Prescription Drug Abuse & Misuse

In the mid 2000’s the Center for Disease Control and Prevention (CDC) began warning the public of the problem of prescription drug related deaths. Declaring an epidemic in 2010, the CDC has stated that accidental deaths due to prescription drug abuse have now surpassed the annual number of automobile related fatalities in many communities across the U.S.
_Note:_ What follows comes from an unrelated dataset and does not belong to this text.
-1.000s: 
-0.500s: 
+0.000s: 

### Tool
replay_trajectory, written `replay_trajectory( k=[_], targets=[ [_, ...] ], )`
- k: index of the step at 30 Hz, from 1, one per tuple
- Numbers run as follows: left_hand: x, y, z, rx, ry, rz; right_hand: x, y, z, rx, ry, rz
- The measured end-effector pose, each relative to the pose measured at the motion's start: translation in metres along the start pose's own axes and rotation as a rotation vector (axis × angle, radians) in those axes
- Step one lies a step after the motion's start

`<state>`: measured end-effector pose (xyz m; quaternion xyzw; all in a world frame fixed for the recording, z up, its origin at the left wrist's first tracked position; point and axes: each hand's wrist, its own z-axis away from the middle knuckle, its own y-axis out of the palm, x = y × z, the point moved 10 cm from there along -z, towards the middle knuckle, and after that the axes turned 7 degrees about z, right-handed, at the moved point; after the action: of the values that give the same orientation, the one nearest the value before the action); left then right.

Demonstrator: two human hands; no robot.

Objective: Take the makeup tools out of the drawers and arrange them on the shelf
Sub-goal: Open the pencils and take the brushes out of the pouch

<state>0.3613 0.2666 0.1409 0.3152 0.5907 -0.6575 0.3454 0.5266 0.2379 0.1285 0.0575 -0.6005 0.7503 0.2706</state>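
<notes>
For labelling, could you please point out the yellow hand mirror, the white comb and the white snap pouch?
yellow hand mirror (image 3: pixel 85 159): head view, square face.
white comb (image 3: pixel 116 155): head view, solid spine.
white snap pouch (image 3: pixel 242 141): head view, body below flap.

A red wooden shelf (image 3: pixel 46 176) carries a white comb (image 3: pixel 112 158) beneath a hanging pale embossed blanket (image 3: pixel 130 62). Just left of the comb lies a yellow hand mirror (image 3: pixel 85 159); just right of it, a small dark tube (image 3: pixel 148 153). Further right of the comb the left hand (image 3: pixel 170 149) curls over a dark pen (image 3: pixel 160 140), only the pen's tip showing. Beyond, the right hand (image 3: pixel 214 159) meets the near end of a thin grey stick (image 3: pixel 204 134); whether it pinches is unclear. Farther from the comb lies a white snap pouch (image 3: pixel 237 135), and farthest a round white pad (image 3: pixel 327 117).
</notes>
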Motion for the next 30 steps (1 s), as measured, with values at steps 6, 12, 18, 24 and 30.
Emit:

“Prescription overdoses are epidemic in the U.S.,” says Dr. Thomas Frieden, director of the CDC. Most people who die from prescription drug overdose are taking someone else’s medicines, he says. “Medicines that were left in the medicine cabinet. Medicines that were given to a friend or a relative. Maybe innocently, maybe maliciously.”

While over-the-counter or prescription medications can be hazardous to your health if taken incorrectly, controlled substances are considered at higher risk for abuse than other drugs. The manufacture, importation and, possession of medications listed as controlled are highly regulated by the Drug Enforcement Administration per the Comprehensive Drug Abuse Prevention and Control Act of 1970.

Youth Access

Youth also use prescription medications for unintended purposes such as recreational and school performance enhancement. Youth can get medications by stealing or buying them; however, many youth are also given these medications by family members who are unaware of the associated health risks and regularly share medications.

Actively Addressing

Public Health - Muskegon County and community collaborative partners are actively addressing prescription drug misuse and abuse in the county by working to:

  • Improve prescribing and dispensing practices
  • Assure the wide spread practice of “no wrong door” referral systems
  • Assure access to treatment
  • Assure enhanced primary prevention and intervention best practices are in use
  • Increase surveillance and assure a well-connected
  • Increase surveillance and assure a well-connected system that encourages empathic and treatment focused services
  • Provide critical harm reduction services in an effort to reduce related injury and death

Report Abuse

If you know someone that is abusing prescription drugs or if you think you may have a problem yourself call the HealthWest access line at 231-720-3200. Pregnant women are given priority status.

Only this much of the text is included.